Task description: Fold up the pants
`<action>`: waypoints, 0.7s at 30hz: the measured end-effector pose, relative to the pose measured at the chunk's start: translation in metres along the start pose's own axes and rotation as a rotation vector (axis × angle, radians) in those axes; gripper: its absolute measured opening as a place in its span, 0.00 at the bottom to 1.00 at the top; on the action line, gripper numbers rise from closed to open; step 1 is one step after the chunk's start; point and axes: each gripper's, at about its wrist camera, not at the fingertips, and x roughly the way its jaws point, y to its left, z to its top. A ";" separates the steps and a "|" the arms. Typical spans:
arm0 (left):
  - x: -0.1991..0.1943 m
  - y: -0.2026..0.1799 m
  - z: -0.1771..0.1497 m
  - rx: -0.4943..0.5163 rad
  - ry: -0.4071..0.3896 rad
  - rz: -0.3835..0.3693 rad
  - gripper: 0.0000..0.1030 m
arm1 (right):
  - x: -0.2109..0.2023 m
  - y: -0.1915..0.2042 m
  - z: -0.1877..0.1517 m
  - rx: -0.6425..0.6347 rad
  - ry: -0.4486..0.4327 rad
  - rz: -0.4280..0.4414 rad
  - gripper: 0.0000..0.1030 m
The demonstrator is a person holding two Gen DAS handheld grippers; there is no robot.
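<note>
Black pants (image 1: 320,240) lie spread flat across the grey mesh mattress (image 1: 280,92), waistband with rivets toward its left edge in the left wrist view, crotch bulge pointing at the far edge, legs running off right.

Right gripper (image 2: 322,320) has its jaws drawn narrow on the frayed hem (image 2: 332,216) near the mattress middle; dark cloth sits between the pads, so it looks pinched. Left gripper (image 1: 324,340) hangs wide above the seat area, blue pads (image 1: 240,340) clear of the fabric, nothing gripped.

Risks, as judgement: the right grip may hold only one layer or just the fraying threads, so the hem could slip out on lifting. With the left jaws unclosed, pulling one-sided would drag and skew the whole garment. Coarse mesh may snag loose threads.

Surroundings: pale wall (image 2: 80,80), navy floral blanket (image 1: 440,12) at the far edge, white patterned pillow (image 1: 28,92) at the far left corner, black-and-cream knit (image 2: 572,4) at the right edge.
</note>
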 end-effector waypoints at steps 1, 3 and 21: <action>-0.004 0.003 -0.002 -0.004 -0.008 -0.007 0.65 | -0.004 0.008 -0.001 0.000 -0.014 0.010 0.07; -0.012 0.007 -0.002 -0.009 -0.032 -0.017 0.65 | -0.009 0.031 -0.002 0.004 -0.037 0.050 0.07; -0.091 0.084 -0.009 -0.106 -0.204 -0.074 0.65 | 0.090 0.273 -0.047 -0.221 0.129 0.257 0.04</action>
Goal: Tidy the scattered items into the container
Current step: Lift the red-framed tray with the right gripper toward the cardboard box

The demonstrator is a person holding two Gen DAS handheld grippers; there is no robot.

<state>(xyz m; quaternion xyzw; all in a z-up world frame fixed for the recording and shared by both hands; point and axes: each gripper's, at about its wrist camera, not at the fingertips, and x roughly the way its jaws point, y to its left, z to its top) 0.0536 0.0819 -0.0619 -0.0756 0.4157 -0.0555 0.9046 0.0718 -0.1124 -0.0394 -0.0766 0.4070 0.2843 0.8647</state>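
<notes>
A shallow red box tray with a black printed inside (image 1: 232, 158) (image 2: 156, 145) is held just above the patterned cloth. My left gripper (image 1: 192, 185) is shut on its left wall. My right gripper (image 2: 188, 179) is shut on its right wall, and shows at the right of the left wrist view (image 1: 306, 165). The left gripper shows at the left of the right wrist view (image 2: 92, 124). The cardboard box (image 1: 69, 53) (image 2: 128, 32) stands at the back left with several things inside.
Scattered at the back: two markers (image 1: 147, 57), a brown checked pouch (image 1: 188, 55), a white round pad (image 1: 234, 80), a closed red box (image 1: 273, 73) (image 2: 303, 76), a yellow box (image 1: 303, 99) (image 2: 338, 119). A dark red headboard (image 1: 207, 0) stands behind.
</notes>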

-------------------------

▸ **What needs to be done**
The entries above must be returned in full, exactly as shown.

▸ **Answer to this task**
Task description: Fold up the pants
`<action>`: waypoints, 0.7s at 30hz: the measured end-effector pose, relative to the pose measured at the chunk's start: translation in metres along the start pose's own axes and rotation as a rotation vector (axis × angle, radians) in those axes; gripper: its absolute measured opening as a place in its span, 0.00 at the bottom to 1.00 at the top; on the action line, gripper numbers rise from closed to open; step 1 is one step after the chunk's start; point and axes: each gripper's, at about its wrist camera, not at the fingertips, and x roughly the way its jaws point, y to its left, z to its top. A ";" separates the steps and a "|" the arms. Typical spans:
arm0 (left):
  - x: -0.1991..0.1943 m
  - y: -0.2026..0.1799 m
  - z: -0.1771..0.1497 m
  - rx: -0.4943..0.5163 rad
  - ry: -0.4071..0.3896 rad
  - rz: -0.3835..0.3693 rad
  - gripper: 0.0000..0.1030 m
arm1 (right):
  - x: -0.2109..0.2023 m
  - y: -0.1915..0.2042 m
  - z: -0.1877..0.1517 m
  - rx: -0.6425..0.6347 rad
  - ry: -0.4486..0.4327 rad
  - rz: -0.4280..0.4414 rad
  - gripper: 0.0000..0.1030 m
The demonstrator is a person holding two Gen DAS handheld grippers; there is no robot.
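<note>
Black pants (image 1: 320,240) lie spread flat across the grey mesh mattress (image 1: 280,92), waistband with rivets toward its left edge in the left wrist view, crotch bulge pointing at the far edge, legs running off right.

Right gripper (image 2: 322,320) has its jaws drawn narrow on the frayed hem (image 2: 332,216) near the mattress middle; dark cloth sits between the pads, so it looks pinched. Left gripper (image 1: 324,340) hangs wide above the seat area, blue pads (image 1: 240,340) clear of the fabric, nothing gripped.

Risks, as judgement: the right grip may hold only one layer or just the fraying threads, so the hem could slip out on lifting. With the left jaws unclosed, pulling one-sided would drag and skew the whole garment. Coarse mesh may snag loose threads.

Surroundings: pale wall (image 2: 80,80), navy floral blanket (image 1: 440,12) at the far edge, white patterned pillow (image 1: 28,92) at the far left corner, black-and-cream knit (image 2: 572,4) at the right edge.
</note>
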 end-effector waypoints at steps 1, 3 and 21: <action>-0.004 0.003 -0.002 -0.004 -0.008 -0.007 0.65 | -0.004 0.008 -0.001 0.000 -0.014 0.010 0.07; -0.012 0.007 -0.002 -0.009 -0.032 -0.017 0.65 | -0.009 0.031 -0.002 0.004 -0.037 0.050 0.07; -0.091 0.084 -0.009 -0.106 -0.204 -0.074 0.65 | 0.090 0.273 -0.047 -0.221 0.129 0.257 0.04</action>
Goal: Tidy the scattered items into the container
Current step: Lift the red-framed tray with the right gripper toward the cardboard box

The demonstrator is a person holding two Gen DAS handheld grippers; there is no robot.

<state>(xyz m; quaternion xyzw; all in a z-up world frame fixed for the recording and shared by both hands; point and axes: each gripper's, at about its wrist camera, not at the fingertips, and x roughly the way its jaws point, y to its left, z to its top) 0.0536 0.0819 -0.0619 -0.0756 0.4157 -0.0555 0.9046 0.0718 -0.1124 -0.0394 -0.0766 0.4070 0.2843 0.8647</state>
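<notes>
A shallow red box tray with a black printed inside (image 1: 232, 158) (image 2: 156, 145) is held just above the patterned cloth. My left gripper (image 1: 192, 185) is shut on its left wall. My right gripper (image 2: 188, 179) is shut on its right wall, and shows at the right of the left wrist view (image 1: 306, 165). The left gripper shows at the left of the right wrist view (image 2: 92, 124). The cardboard box (image 1: 69, 53) (image 2: 128, 32) stands at the back left with several things inside.
Scattered at the back: two markers (image 1: 147, 57), a brown checked pouch (image 1: 188, 55), a white round pad (image 1: 234, 80), a closed red box (image 1: 273, 73) (image 2: 303, 76), a yellow box (image 1: 303, 99) (image 2: 338, 119). A dark red headboard (image 1: 207, 0) stands behind.
</notes>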

The exercise is done; no more work remains.